念のため、PEAR を使用しない場合の 代替ソースを コメントで書いた。

.forward を書く

メール到着の イベント(キュー)は、.forward で検出する。
.forward は 本来「メール転送」に用いるファイルであり、通常は このファイルの中に転送先アドレスを書くわけだが、そのメール転送先を「プログラム」にすることで、プログラムにメール内容を送り込んでしまうわけである。

.forward
"| /usr/local/bin/php -q /usr/home/hoge/mail.php"

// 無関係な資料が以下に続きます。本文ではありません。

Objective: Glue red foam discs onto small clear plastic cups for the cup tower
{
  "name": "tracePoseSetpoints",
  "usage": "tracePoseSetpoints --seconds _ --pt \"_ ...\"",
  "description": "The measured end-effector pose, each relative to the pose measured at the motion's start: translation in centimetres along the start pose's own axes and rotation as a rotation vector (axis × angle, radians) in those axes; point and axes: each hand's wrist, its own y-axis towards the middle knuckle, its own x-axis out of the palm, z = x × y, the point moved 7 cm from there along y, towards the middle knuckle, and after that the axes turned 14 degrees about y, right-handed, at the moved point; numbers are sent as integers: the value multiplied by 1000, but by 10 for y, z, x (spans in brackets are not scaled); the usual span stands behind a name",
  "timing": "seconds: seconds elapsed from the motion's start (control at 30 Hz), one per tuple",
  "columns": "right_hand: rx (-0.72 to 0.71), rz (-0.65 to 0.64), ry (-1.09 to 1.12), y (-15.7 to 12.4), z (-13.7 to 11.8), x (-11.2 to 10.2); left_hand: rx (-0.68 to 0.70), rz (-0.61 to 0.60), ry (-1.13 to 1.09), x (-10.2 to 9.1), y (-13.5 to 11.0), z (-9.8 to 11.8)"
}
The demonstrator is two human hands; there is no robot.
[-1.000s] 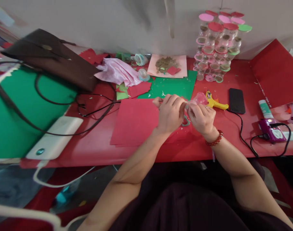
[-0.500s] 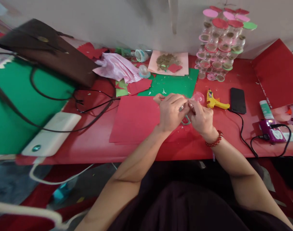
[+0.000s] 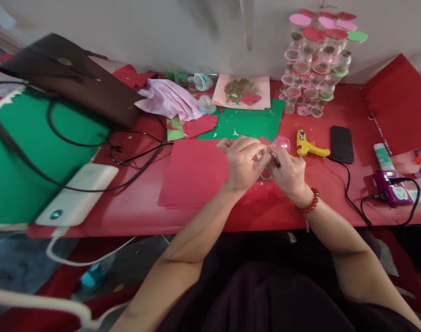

ごらんのとおり mail.php スクリプトを、CGIモードで起動する。
なので いちいち フルパスで記述している。

Linux では、

"| /usr/bin/php -q /usr/home/hoge/mail.php"

になる場合も 多かろう。
念のため find / -name php で場所を調べといたほうがよい。

いずれにせよ、実行権限を持たせたファイルであれば、PerlであろうがCGIであろうが、これで動作させることができる。


実行プログラム を書く

.forward から転送されたメールは、対象プログラムの STDIN(標準入力)に入る。
プログラムは、標準入力からメール全体を取得するところから はじまる。

ほとんどの場合 ネットで取引されるメールは 7bit文字コードのプレーンで書かれているので、そのまま .eml 拡張子で保存すれば OutlookExpress  で読める eml 形式 となる。

ただ この状態では、ヘッダー部分と本文が一体化しているばかりか、日本国内の場合 メールの題名(Subject)は ISO-2022-JP で、7bit にエンコードされたままなので 読めたものではない。
また 本文も、多くの場合はJISコードなので、PHPでそのまま取り扱うのは苦しい。

そこでヘッダーと本文に分け、それぞれ 処理を行う例を 次に示す。

mail.php  (パーミッション705)
<?php
require_once("Mail/mimeDecode.php"); // PEAR MimeDecode → # pear install Mail_Mime してるか確認

mb_language('ja');
mb_internal_encoding("utf-8");

// メール取得
if ( ($stdin=fopen("php://stdin",'r')) == true ){
	while( !feof($stdin) ){
		$line .= fgets($stdin,4096);
	}
}
fclose($stdin);

// この時点で $line に メール全体がとれてるので、eml形式で そのまま保存することもできる
// $fp = fopen("file1.eml","w");
// fputs($fp,$line);
// fclose($fp);


// PEARを使用しない場合
// ヘッダー分離
//$head = substr($line,0,strpos($line,"\n\n"));
//$m_headers = split('\n',$head);

// 本文抽出
//$m_body = trim(strstr($line,"\n\n"));
// 文字コンバート
//$m_body = mb_convert_encoding( $m_body, "UTF-8", "JIS" );




// PEAR を使った処理
 $decoder = & new Mail_mimeDecode( $line ); // MIMEを分解
 $parts = $decoder->getSendArray();
 list( $recipients, $headers, $body ) = $parts;

// メールの内容 (タイトル・送信者・メール本文)
$subject = mb_decode_mimeheader( $headers['Subject'] ) ;
$from = mb_decode_mimeheader( $headers['From'] ) ;
$m_body = trim(mb_convert_encoding( $body, "UTF-8""JIS" ));

?>

 

おしまいに

上記サンプルでは、到着したメールの 題名・送信者名・本文を取得するところまで処理してある。

PEARを使用しない場合と、使用した場合を それぞれ分けて記述している。
(PEARを使用しない例を コメントアウトしている。この処理の場合は 題名・送信者の単離処理をしていない)

ここから あとの応用は、それぞれに おまかせする。